All lines below containing the string "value" are to be copied.
-- Material to process follows --
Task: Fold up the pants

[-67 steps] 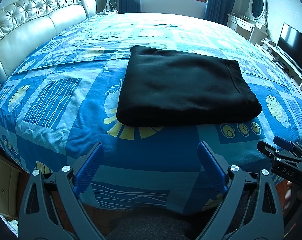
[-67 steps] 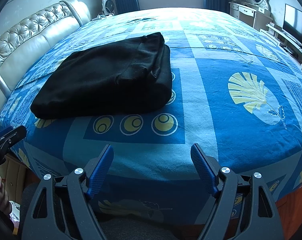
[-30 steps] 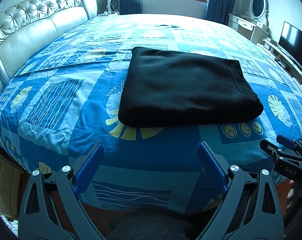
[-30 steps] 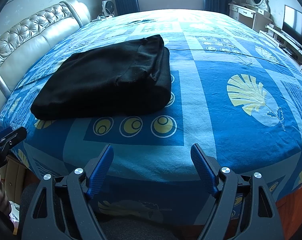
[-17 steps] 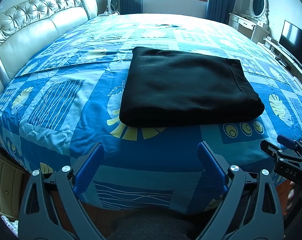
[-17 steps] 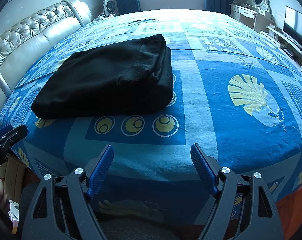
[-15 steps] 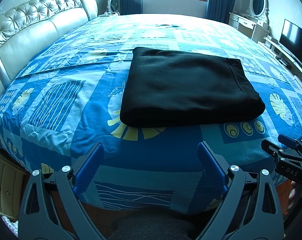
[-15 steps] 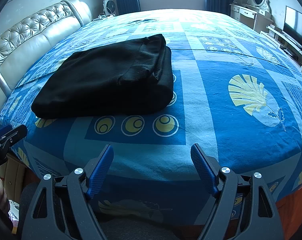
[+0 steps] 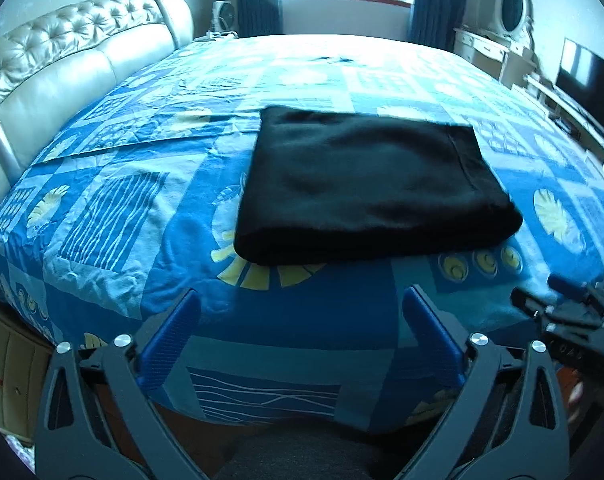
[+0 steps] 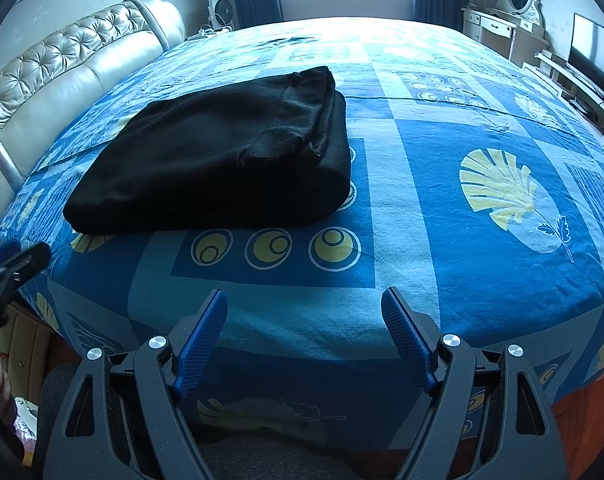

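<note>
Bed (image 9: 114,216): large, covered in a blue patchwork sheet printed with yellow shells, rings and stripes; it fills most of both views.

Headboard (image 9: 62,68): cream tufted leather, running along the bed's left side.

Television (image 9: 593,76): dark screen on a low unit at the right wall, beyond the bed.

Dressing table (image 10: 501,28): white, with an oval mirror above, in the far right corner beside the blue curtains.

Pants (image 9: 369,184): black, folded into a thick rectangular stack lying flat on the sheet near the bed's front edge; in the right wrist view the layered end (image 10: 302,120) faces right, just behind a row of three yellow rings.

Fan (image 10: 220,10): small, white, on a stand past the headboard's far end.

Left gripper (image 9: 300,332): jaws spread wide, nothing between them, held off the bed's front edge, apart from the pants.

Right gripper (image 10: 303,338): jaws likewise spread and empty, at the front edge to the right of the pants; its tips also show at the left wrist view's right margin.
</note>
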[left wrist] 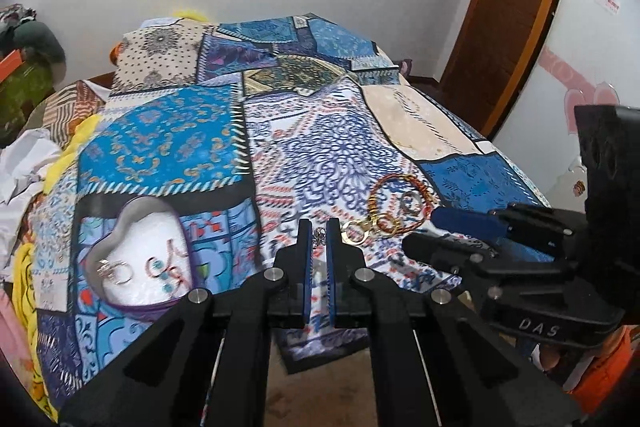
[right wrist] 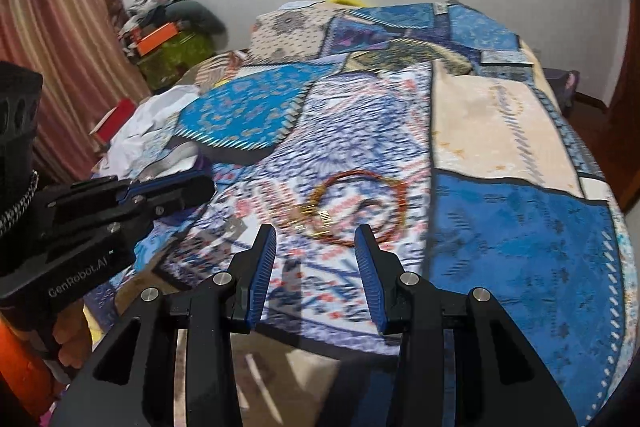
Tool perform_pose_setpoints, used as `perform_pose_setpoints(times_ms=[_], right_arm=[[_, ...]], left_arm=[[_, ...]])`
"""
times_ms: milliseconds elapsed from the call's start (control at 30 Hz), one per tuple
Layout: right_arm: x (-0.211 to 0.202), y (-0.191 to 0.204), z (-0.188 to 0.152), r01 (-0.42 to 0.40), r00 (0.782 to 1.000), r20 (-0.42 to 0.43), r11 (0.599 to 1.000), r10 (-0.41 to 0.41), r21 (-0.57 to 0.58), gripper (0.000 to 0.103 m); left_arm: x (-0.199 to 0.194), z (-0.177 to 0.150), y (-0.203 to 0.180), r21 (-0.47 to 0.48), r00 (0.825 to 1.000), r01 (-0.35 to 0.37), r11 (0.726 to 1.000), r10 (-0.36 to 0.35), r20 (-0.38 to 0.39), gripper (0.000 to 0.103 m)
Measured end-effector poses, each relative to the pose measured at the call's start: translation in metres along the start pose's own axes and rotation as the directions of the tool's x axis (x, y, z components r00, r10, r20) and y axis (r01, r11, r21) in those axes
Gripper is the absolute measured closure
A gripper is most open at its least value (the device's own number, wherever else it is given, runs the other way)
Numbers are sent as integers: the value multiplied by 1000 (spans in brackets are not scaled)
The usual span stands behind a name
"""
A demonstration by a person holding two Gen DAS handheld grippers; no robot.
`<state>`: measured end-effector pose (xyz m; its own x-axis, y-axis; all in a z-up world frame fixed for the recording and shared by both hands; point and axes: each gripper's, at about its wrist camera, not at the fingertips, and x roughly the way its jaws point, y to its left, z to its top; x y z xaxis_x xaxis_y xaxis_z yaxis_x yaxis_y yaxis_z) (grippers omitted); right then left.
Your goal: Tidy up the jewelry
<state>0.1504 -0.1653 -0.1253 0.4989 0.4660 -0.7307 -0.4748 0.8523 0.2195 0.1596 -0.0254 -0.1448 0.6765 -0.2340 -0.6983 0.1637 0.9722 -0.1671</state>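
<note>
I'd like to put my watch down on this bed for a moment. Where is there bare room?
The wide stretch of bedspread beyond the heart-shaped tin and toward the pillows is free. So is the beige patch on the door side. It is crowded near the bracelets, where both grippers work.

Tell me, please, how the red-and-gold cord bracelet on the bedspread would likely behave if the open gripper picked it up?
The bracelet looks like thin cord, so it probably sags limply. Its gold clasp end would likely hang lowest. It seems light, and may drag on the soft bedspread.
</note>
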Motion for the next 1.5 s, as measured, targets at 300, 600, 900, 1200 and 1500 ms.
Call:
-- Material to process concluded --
• _Written response_:
A gripper is most open at its least value (the device's own number, wherever else it is given, runs the other way)
Numbers are sent as integers: the value multiplied by 1000 (spans in brackets are not scaled)

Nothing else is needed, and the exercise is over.